§ YOUR ASSIGNMENT: Examine the records below and count how many lines contain the string "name". Give only the number.

Collection entries

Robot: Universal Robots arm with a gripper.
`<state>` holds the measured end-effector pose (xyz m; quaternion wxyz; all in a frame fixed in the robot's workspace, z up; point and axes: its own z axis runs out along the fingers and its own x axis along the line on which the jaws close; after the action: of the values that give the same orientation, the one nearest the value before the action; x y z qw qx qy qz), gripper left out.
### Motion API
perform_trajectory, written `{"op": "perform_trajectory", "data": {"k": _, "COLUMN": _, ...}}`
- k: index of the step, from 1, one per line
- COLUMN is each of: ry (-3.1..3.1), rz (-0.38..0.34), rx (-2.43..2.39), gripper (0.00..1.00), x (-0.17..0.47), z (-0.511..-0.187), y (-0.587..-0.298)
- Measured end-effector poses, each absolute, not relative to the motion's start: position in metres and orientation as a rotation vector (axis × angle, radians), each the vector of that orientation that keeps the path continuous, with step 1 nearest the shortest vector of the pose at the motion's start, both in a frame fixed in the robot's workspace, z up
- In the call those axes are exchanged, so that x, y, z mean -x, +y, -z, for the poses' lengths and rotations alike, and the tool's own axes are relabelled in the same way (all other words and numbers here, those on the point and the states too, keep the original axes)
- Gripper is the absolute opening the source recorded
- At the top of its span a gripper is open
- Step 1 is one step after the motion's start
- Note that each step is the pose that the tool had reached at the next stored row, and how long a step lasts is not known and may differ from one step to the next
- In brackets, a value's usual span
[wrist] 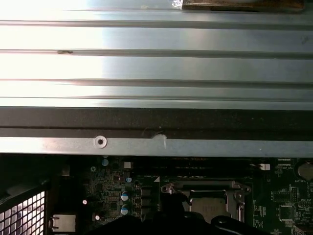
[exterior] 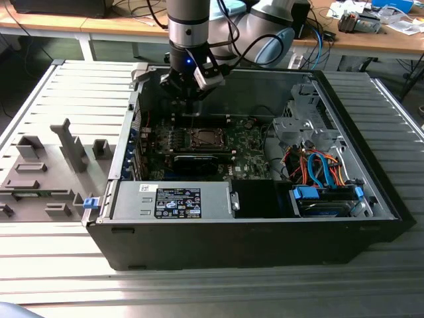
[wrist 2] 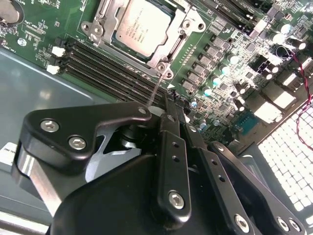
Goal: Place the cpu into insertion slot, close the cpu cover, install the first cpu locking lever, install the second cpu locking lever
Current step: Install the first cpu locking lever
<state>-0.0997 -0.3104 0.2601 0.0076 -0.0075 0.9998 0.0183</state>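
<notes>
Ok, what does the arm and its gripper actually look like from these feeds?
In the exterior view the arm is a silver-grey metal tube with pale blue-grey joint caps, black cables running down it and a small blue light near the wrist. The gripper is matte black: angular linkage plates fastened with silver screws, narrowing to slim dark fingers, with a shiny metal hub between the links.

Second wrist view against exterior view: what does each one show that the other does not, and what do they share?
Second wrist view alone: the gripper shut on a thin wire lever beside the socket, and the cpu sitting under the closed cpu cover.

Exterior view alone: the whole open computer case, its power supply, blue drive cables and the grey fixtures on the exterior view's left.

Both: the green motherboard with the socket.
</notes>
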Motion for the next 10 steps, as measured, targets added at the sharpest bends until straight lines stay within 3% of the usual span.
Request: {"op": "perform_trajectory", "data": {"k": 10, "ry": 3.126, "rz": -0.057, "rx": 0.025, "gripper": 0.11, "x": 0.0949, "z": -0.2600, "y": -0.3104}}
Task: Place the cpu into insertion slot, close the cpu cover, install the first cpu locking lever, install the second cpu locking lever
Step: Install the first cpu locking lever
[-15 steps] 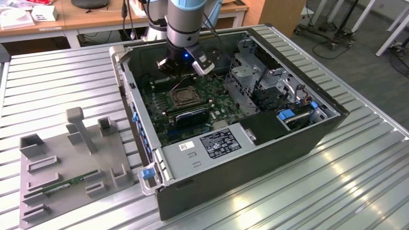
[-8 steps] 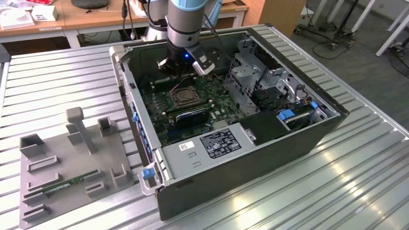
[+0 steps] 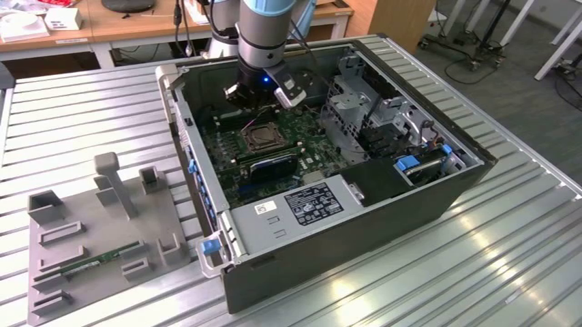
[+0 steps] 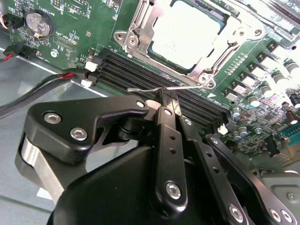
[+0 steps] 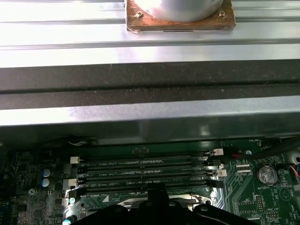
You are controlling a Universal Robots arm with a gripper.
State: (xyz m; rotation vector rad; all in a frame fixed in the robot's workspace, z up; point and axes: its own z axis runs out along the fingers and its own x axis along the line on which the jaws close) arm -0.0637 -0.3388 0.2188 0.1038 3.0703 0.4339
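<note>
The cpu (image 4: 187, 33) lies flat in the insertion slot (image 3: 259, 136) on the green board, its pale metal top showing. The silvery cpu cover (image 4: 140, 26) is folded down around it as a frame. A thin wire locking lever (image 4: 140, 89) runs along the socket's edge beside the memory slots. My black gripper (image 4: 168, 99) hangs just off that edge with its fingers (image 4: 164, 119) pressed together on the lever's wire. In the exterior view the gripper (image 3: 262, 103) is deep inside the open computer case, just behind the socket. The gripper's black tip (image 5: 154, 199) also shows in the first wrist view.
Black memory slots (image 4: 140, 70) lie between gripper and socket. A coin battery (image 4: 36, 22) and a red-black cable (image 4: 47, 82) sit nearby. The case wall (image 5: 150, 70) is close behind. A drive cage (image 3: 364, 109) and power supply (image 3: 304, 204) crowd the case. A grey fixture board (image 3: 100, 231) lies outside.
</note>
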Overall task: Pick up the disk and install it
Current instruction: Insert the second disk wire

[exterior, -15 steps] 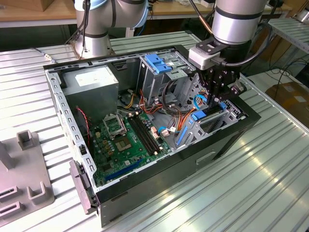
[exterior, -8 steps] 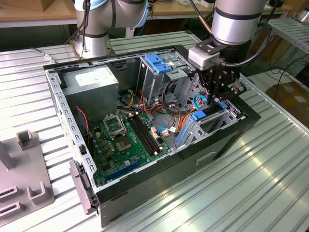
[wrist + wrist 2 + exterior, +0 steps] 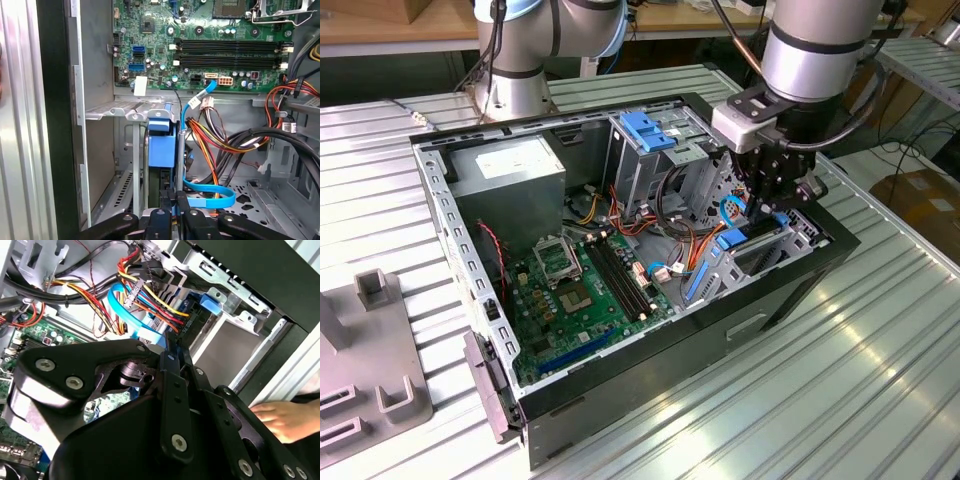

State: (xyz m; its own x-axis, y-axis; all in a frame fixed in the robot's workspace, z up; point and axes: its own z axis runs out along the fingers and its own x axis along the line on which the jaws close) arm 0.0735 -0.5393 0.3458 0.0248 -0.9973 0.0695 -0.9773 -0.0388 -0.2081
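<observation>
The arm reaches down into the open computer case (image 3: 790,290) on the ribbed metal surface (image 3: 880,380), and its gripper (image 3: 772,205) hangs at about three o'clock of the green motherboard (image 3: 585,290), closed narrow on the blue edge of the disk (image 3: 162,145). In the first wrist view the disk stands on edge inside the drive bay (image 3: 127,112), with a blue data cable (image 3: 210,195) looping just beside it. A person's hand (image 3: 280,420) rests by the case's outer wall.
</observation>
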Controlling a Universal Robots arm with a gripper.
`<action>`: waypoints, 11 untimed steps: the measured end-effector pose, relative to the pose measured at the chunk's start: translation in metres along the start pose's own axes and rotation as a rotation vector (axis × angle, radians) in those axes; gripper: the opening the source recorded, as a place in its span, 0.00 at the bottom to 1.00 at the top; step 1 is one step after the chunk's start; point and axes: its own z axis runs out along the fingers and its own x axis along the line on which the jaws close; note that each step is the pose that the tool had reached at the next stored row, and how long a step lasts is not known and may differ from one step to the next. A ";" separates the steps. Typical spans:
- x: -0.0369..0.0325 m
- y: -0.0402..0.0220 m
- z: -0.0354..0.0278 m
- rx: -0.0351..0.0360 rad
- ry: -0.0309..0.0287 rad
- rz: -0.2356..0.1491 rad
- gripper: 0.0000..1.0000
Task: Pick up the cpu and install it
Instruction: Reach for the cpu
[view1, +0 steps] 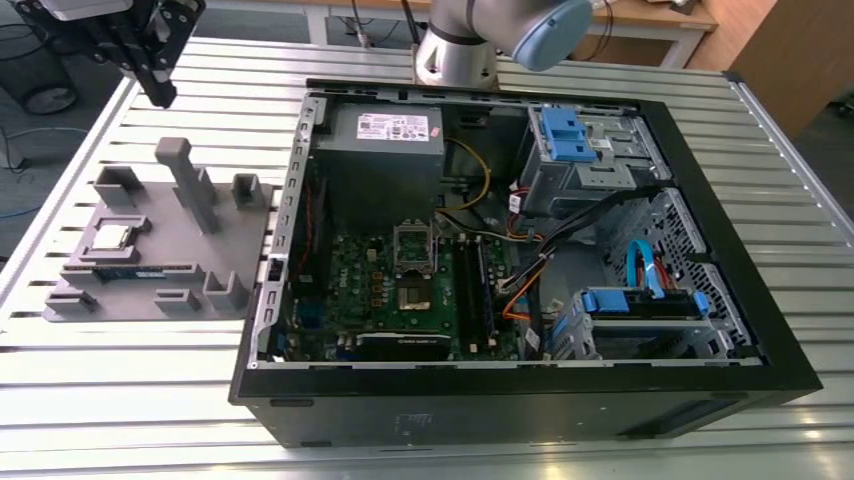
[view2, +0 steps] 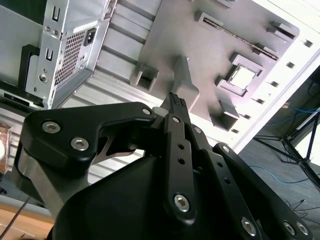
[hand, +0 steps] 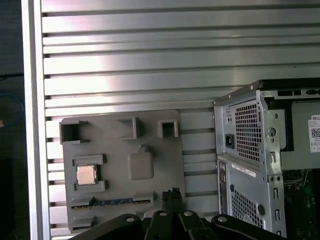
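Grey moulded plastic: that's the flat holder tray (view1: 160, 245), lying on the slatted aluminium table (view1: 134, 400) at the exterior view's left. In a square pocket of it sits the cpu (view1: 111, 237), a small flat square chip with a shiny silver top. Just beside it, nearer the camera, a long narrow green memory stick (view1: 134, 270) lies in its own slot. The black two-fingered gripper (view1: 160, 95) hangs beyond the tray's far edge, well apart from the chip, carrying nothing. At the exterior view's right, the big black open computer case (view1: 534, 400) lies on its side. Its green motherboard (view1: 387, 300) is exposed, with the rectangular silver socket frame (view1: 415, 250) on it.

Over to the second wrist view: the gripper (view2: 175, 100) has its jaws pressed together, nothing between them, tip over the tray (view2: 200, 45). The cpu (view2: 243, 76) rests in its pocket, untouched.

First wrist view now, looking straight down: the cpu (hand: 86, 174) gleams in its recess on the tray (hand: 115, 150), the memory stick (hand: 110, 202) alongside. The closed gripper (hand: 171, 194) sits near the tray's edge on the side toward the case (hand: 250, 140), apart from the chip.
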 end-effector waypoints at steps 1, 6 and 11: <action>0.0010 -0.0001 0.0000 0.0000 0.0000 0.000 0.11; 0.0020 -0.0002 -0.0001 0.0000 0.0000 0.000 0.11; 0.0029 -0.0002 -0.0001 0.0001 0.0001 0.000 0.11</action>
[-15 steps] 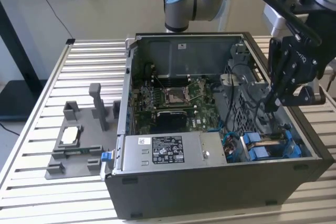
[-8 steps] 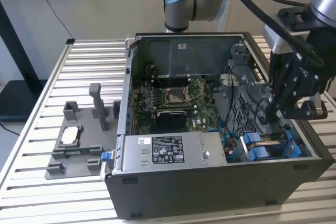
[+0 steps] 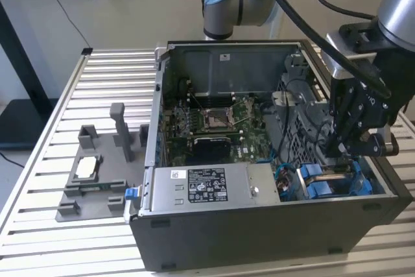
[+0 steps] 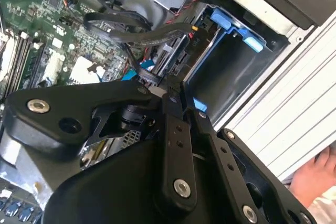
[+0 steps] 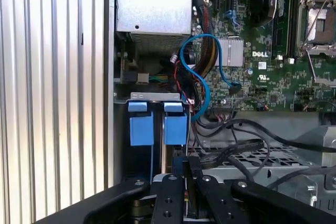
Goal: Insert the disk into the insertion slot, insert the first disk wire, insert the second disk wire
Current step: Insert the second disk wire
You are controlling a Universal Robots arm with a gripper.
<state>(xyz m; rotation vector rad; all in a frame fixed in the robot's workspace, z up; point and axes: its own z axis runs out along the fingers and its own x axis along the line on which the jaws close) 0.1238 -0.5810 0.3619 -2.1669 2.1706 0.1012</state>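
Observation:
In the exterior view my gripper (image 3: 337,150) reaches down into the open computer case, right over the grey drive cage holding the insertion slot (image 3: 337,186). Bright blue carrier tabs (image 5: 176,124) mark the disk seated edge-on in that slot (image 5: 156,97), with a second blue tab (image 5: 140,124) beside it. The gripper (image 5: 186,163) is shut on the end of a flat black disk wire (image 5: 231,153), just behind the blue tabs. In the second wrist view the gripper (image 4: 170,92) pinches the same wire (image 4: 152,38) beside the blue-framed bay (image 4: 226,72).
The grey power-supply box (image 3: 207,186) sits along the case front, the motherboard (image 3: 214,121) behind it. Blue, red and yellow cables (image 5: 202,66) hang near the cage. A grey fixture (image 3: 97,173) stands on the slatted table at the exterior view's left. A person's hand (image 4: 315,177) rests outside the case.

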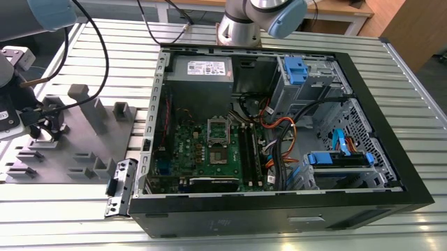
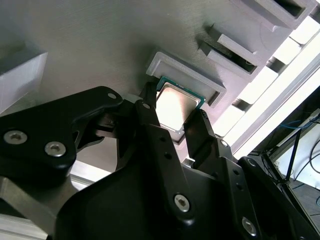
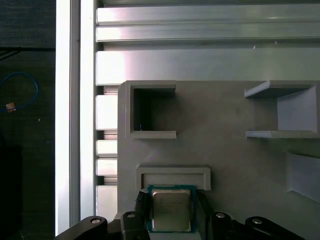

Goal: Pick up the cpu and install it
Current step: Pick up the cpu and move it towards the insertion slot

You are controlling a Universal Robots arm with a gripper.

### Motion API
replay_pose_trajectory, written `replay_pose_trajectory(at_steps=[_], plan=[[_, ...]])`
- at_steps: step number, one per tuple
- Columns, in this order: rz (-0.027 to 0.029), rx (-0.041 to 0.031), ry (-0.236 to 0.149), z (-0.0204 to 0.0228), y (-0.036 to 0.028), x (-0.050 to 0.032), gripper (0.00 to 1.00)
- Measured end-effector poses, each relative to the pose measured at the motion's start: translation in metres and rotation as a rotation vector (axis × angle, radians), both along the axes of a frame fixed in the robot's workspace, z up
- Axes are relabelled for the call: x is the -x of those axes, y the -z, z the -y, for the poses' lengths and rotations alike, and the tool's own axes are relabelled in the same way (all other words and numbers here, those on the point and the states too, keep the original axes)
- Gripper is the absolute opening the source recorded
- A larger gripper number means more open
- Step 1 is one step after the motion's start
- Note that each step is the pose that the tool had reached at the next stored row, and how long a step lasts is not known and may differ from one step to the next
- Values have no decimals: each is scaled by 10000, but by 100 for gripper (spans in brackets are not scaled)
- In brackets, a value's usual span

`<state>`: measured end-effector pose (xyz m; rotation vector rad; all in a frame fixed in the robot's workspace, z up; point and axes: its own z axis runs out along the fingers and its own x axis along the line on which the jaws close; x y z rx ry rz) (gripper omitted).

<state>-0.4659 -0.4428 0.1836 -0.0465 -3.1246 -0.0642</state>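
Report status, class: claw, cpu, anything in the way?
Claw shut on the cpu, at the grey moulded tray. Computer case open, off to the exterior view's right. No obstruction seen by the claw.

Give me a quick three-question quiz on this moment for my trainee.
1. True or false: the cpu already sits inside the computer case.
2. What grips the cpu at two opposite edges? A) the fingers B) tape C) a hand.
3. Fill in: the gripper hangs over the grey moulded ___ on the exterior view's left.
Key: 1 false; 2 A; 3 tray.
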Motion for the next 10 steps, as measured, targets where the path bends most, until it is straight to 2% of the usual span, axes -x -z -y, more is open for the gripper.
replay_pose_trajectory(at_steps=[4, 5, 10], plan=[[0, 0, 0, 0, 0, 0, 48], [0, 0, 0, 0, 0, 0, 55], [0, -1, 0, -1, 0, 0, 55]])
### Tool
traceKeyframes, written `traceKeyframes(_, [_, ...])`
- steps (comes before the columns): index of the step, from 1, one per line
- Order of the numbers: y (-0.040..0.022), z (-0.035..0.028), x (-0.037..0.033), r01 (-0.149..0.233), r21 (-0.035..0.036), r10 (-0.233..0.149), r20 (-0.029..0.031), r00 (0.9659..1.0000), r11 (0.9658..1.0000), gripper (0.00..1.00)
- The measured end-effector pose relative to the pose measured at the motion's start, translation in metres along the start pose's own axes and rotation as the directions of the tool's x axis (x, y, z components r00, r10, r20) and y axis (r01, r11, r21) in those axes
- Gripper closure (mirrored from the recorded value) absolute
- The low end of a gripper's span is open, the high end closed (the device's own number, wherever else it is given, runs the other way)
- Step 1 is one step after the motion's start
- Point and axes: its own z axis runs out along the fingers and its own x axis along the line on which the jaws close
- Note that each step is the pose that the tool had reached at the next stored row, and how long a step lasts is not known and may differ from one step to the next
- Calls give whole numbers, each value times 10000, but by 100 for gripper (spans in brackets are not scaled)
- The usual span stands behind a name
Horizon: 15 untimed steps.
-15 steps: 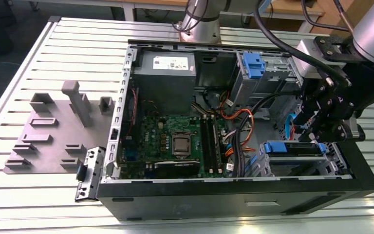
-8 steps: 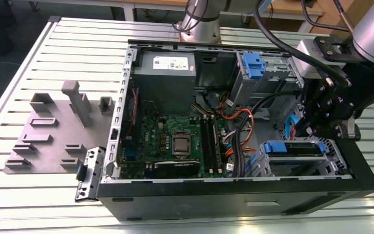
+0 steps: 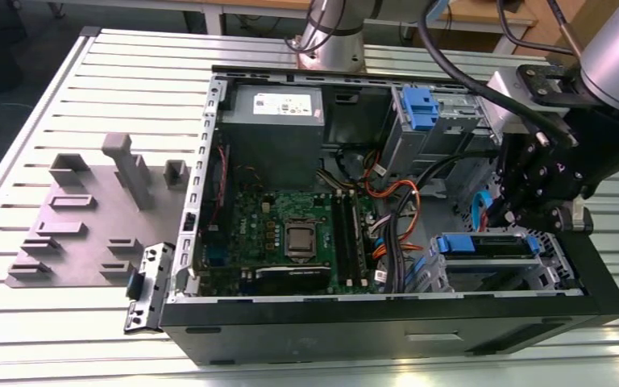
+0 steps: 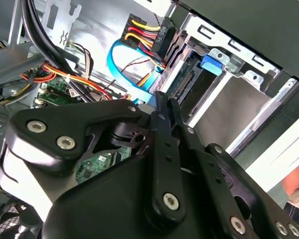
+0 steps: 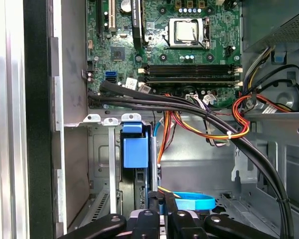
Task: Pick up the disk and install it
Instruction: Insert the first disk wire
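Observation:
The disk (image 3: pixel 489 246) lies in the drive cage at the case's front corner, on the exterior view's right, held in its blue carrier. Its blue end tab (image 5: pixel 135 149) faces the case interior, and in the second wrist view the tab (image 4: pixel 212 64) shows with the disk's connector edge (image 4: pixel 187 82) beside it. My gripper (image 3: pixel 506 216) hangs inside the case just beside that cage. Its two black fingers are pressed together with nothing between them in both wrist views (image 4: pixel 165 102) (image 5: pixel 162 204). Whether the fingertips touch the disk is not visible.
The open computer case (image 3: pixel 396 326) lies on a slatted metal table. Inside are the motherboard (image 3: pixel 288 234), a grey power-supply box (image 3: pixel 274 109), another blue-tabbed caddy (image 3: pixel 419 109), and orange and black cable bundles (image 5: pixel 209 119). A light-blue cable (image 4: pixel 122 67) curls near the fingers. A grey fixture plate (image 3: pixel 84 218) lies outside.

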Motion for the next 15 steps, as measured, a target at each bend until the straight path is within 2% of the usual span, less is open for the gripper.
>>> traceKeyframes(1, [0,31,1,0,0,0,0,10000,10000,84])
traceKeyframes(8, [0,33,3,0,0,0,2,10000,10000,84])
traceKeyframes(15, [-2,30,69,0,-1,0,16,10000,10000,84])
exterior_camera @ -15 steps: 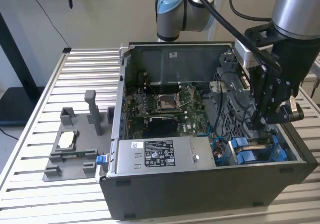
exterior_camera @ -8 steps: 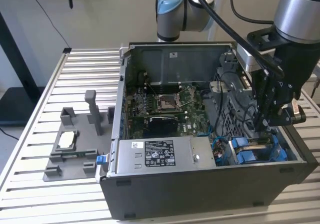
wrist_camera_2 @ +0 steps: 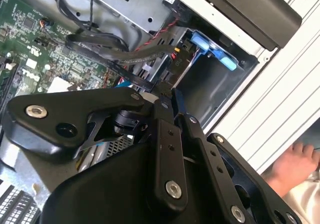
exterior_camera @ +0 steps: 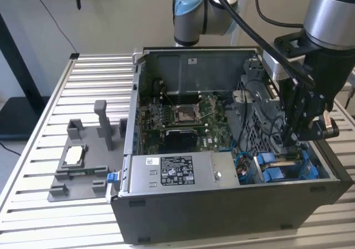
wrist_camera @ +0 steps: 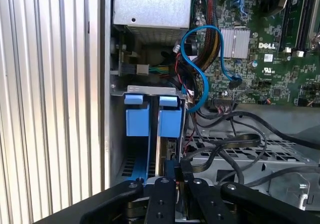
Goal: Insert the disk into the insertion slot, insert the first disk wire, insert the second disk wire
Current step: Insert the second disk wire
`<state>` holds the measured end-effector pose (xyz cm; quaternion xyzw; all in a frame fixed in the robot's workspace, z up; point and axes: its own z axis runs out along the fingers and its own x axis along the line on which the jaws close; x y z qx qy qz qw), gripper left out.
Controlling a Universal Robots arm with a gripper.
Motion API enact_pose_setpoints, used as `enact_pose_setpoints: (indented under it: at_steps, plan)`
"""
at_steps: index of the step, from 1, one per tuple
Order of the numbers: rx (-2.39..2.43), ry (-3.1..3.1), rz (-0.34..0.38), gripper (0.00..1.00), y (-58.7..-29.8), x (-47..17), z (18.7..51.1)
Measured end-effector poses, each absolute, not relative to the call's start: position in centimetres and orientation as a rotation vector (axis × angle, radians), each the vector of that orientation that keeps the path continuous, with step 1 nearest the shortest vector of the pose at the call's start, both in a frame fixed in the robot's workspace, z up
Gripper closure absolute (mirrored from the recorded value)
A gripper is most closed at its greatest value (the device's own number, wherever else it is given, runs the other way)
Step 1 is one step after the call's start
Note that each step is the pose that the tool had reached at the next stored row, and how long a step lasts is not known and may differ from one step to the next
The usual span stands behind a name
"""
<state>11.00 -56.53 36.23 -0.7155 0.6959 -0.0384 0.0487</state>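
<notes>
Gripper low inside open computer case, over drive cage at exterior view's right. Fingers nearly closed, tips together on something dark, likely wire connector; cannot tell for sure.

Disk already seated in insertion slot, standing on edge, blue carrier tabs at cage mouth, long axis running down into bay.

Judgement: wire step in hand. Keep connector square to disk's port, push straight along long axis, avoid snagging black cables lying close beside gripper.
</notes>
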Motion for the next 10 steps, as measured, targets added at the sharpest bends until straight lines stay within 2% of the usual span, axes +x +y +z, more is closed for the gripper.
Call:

§ RESULT OF THE EXERCISE: 2